● **Exercise prompt**
When the line with "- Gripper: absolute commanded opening" appears below, start repeating lines exactly, and keep going through the line with "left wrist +"; add nothing outside that span.

[Start of section]

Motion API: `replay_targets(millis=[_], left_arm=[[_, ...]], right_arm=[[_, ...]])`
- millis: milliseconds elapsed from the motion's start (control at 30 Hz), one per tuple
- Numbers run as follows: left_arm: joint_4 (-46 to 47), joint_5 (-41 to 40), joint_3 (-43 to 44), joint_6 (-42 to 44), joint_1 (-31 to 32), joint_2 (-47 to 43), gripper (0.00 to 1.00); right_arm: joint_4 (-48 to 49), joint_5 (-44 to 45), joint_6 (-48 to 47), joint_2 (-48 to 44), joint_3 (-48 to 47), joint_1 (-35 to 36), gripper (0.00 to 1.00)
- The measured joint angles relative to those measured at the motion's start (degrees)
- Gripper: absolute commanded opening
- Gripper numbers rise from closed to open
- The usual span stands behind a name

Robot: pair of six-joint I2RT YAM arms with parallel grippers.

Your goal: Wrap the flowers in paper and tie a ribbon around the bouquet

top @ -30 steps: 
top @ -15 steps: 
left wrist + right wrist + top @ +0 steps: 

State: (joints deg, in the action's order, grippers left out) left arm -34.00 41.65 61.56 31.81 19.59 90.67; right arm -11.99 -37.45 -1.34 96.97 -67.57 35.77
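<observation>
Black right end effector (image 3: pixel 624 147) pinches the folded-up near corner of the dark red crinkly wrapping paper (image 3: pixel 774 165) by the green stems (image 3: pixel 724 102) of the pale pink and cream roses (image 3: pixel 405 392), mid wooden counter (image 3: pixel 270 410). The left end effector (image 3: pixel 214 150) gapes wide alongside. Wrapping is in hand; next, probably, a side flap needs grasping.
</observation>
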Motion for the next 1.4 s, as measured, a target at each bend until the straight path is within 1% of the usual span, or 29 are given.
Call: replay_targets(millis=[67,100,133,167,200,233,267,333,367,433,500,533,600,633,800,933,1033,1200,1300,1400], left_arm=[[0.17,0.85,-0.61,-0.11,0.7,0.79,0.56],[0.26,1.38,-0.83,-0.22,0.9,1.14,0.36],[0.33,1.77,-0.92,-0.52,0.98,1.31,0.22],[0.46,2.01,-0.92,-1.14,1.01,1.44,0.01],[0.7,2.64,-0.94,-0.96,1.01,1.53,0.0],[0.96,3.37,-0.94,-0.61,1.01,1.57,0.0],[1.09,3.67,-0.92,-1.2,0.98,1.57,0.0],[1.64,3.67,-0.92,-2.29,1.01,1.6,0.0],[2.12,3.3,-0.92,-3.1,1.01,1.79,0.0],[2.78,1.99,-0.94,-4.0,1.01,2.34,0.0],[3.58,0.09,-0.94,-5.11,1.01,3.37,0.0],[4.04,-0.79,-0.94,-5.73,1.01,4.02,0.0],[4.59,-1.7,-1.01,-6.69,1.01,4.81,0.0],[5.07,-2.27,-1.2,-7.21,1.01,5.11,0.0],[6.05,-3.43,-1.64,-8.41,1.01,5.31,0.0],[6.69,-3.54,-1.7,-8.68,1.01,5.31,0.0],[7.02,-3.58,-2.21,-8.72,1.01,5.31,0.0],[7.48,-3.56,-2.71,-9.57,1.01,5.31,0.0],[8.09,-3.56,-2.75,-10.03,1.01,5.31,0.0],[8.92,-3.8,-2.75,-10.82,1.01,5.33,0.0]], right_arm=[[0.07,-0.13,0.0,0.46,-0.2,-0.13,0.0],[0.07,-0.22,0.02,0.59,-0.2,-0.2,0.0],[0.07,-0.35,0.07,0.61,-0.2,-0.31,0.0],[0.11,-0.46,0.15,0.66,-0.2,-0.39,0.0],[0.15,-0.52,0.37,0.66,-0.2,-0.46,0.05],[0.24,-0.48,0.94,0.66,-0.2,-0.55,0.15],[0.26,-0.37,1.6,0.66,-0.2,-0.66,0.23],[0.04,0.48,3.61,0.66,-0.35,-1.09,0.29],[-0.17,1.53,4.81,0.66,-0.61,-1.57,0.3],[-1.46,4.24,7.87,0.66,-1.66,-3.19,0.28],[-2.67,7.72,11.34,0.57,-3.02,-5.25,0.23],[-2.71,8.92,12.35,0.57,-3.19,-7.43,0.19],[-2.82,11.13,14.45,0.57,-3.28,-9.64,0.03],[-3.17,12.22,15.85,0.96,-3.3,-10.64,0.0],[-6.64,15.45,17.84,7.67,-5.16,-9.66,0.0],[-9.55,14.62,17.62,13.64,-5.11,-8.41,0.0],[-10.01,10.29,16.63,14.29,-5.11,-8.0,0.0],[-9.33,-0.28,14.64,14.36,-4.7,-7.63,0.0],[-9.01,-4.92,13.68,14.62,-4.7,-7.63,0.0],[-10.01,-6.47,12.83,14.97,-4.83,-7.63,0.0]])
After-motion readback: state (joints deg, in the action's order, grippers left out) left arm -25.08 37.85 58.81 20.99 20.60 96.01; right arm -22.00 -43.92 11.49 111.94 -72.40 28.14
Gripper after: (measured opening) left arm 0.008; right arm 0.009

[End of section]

● **Expected answer**
- Gripper: absolute commanded opening
- Gripper numbers rise from closed to open
- The usual span stands behind a name

Robot: pair of six-joint I2RT YAM arms with parallel grippers.

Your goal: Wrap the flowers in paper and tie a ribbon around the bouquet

top @ -30 steps: 
top @ -15 steps: 
left wrist + right wrist + top @ +0 steps: 

That is the complete answer.